Era para ser um caça de médio alcance, atendendo os requisitos operacionais da Luftwaffe (Força Aérea da Alemanha Federal) nos anos 80. O projeto começou em 1981 e previa o uso de mísseis para abater o inimigo sem entrar em “dog fight” (combate próximo), pois não era tão manobrável nessa condição.

Com baixíssima assinatura radar, o MBB Lampyridae utilizou conceitos que seriam revelados anos depois no F-117 Nighthawk dos EUA. Entretanto, era menor e destinado à interceptação e não ataque em terra, como no caso do americano.

(Reprodução)
O formato do avião alemão era desenhado para “refletir” as sinais de radar (Reprodução)

O projeto ia bem até que os alemães resolveram mostrá-lo aos americanos em 1987. O Lampyridae chamou a atenção de Washington, pois tinha vetorização de empuxo e o chamado “super cruise”, que é a capacidade de voar supersônico sem pós-combustão.

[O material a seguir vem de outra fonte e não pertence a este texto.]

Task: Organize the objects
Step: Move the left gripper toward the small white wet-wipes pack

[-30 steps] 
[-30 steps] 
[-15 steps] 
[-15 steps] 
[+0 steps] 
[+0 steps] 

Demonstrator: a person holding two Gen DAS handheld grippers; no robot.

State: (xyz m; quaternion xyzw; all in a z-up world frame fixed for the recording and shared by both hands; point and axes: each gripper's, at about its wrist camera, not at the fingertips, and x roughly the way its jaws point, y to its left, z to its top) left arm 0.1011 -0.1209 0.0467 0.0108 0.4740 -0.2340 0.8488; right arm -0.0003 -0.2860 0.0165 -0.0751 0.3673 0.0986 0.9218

Pouco depois foi cancelado, por atribuída pressão dos EUA… Parte de seu design foi usado no Mako, da EADS.

ALR Piranha

Descendo um pouco mais ao sul, na ocasião, a Suíça desenvolvia um novo avião de combate, que seria um caça supersônico monomotor batizado de ALR Piranha. O jato chamou atenção por ter originado uma série de variantes, mas apenas um exemplar em escala e radiocontrolado, efetivamente decolou.

(Reprodução)
O ALR Piranha era projetado para ser simples e de fácil operação (Reprodução)

A ALR é uma divisão de desenvolvimento de projetos aerospaciais da força aérea local e tocou o projeto do Piranha com ajuda do Instituto Federal de Tecnologia da Suíça. Em configuração delta com canards, o caça europeu tinha porte de Saab Gripen.

Com tamanho original de 11,57 metros e outros 7,62 de envergadura, o ALR Piranha chegava a 10.000 kg de peso máximo de decolagem, equipado com um turbofan Rolls-Royce Turbomeca Adour. Entretanto, durante o desenvolvido, surgiram variantes e duas delas eram bimotores (Snecma no Piranha 4 e Garret no Piranha 5).

A fabricante testou uma versão reduzida do Piranha controlada por rádio (Reprodução)
A fabricante testou somente uma versão reduzida do Piranha controlada por rádio (Reprodução)

O ALR Piranha teve duas variantes com tamanhos de asas diferentes do original (Piranha 2D 1 e 2), bem como um monomotor menor, o Piranha 6. Também houve um Piranha 1 subsônico e o Piranha 2 supersônico. No final dos anos 80, o governo suíço perdeu o interesse e o jato foi abandonado.